Facilitate collaborative student work
Instructors can assign members to groups instead of asking students to form groups for themselves so that the students may have the opportunity to work with new individuals each time there is group work. This form of jigsaw classroom has indeed been shown to increase empathy, reduce racial prejudice, reduce intergroup hostility, and improve academic performance, especially for students of underrepresented backgrounds (Aronson & Bridgeman, 1979; Walker & Crogan, 1998).
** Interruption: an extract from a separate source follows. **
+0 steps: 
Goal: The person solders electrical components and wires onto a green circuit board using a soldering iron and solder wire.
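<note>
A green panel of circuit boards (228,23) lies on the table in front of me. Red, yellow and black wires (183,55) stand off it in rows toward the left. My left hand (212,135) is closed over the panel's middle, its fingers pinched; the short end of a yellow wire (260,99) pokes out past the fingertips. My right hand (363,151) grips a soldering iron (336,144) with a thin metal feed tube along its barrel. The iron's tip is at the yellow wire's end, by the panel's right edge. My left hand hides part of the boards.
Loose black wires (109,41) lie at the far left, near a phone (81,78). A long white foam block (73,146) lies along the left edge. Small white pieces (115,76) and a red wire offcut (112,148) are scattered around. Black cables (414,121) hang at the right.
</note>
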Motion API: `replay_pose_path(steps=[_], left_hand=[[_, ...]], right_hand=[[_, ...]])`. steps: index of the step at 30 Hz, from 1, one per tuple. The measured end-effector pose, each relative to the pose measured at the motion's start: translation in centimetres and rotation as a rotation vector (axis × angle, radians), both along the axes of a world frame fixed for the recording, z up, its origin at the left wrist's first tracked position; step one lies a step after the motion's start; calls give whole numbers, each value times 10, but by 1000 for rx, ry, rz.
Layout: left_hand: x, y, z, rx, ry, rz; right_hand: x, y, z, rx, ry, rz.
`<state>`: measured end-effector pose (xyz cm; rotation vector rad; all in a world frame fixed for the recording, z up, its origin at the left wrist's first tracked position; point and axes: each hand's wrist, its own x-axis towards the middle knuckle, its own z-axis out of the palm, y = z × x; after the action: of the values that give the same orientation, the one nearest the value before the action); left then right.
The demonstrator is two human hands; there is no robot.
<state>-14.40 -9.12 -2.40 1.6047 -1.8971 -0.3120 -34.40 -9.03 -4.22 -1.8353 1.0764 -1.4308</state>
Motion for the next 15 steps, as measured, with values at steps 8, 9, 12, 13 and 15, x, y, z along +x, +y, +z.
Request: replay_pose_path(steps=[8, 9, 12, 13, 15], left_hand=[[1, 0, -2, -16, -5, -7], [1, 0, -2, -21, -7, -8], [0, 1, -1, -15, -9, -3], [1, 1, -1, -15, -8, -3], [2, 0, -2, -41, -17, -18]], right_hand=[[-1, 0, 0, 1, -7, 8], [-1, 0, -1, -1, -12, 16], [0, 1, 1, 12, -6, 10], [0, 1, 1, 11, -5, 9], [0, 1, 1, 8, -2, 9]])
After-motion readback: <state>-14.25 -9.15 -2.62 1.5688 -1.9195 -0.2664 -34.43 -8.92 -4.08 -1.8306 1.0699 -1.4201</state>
Although it may be more challenging to implement group work and group discussions in a remote format, online management tools can facilitate this process. For instance, Brightspace allows the course instructor to create group pages so that students can share work and start group discussions. Also, Zoom utilizes breakout rooms where participants can form small groups to engage in discussions and collaborative efforts that can be overseen by teaching assistants. In addition, collaborative note-taking during each class through Google Docs (Patson, 2021), or cooperative assignment completion through Jupyter Lab and Jupyter notebook will allow students to contemporaneously assist one another to meet course deliverables.
Be sensitive to the biases that students may face
Research in social psychology has shown that improved communication between group members and across different social groups facilitates cooperation, strengthens group cohesion (Bornstein et al., 1989; Bouas & Komorita, 1996). Thus, this increases trust and encourages individuals to adhere to group norms by setting them at the beginning of the interactions (Pruitt, 1998). Therefore, it may facilitate advocacy by students who are relatively more privileged for those who are not (Liss et al., 2019). Also, the instructor may consider using an online reporting system so that students can anonymously notify the instructor of discriminatory incidents committed by other students.
It is important for faculties to reinstate the message that diversity is valued by adopting inclusive learning practices, especially in online situations where tête-à-tête meetings are infrequent. Faculties need to provide paths to success for underprivileged students, facilitate collaboration between students, and be sensitive to the various biases that these students are more likely to encounter to send the message that differences in background are appreciated and valued (Lin & Kennette, 2022).